WHAT TO WORK ON:
Leaving the pictures aside, reproduce the data in full and word for word.

INPUT DATA:
== == ==

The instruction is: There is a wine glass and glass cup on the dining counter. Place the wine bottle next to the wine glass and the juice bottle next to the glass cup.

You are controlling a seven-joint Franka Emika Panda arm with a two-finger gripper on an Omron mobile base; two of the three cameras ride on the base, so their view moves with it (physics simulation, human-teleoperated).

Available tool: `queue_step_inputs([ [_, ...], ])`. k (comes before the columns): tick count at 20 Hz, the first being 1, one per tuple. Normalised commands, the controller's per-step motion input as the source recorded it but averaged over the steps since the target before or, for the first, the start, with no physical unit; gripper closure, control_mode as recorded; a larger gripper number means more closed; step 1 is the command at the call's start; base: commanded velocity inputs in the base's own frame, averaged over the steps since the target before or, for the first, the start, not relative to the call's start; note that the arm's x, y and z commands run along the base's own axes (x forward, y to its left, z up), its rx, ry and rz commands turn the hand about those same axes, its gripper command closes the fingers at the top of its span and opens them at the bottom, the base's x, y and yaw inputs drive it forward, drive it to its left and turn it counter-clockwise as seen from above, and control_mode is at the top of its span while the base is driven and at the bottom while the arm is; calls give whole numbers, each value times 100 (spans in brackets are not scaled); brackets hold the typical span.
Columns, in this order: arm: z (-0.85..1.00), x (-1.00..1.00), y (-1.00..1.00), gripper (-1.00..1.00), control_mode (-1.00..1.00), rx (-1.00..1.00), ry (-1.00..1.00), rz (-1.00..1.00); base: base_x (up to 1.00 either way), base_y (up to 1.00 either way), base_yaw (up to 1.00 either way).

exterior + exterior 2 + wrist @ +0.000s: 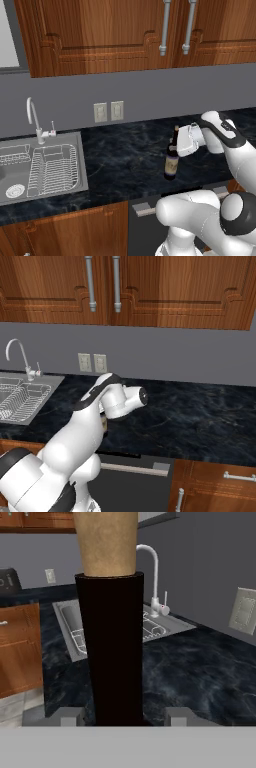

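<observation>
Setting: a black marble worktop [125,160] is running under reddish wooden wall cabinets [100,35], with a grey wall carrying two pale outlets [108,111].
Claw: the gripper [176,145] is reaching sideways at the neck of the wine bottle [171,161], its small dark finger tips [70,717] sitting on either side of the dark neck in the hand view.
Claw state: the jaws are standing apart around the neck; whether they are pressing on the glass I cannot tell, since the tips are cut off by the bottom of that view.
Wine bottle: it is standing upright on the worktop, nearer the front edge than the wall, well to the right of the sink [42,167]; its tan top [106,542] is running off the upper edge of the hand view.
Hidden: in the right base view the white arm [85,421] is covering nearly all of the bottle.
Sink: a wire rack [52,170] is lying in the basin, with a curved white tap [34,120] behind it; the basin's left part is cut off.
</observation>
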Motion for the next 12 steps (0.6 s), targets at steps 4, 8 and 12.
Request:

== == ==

EXERCISE ANSWER:
The instruction is: There is a wine glass and glass cup on the dining counter. Place the wine bottle next to the wine glass and the juice bottle next to the glass cup.

You are controlling a seven-joint Franka Emika Panda arm with a two-finger gripper on an Omron mobile base; two of the three cameras ride on the base, so their view moves with it (physics simulation, human-teleoperated).

Available tool: `queue_step_inputs([ [_, ...], ])`. k (comes before the columns): tick count at 20 Hz, the first being 1, one per tuple. Normalised commands, the controller's per-step motion input as the source recorded it but averaged over the steps since the target before or, for the first, the start, with no physical unit; gripper closure, control_mode as recorded; a larger gripper number means more closed; step 1 is the command at the call's start; base: commanded velocity inputs in the base's own frame, averaged over the steps since the target before or, for the first, the start, not relative to the call's start; note that the arm's x, y and z commands run along the base's own axes (x forward, y to its left, z up), its rx, ry and rz commands turn the hand about those same axes, its gripper command closes the fingers at the top of its span and opens them at the bottom, the base's x, y and yaw inputs drive it forward, drive it to its left and turn it counter-clockwise as seen from above, and control_mode is at the top of its span while the base is driven and at the bottom while the arm is; calls give whole numbers, each value times 100 (spans in brackets are not scaled); brackets hold the typical span.
Columns, in this order: arm: z (-0.85..1.00), x (-1.00..1.00), y (-1.00..1.00), gripper (-1.00..1.00), control_mode (-1.00..1.00), rx (-1.00..1.00), ry (-1.00..1.00), rz (-1.00..1.00); base: base_x (up to 1.00 either way), base_y (up to 1.00 either way), base_yaw (up to 1.00 either way).

exterior + exterior 2 + wrist @ +0.000s: 

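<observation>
Setting: a black marble worktop [125,160] is running under reddish wooden wall cabinets [100,35], with a grey wall carrying two pale outlets [108,111].
Claw: the gripper [176,145] is reaching sideways at the neck of the wine bottle [171,161], its small dark finger tips [70,717] sitting on either side of the dark neck in the hand view.
Claw state: the jaws are standing apart around the neck; whether they are pressing on the glass I cannot tell, since the tips are cut off by the bottom of that view.
Wine bottle: it is standing upright on the worktop, nearer the front edge than the wall, well to the right of the sink [42,167]; its tan top [106,542] is running off the upper edge of the hand view.
Hidden: in the right base view the white arm [85,421] is covering nearly all of the bottle.
Sink: a wire rack [52,170] is lying in the basin, with a curved white tap [34,120] behind it; the basin's left part is cut off.
</observation>
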Motion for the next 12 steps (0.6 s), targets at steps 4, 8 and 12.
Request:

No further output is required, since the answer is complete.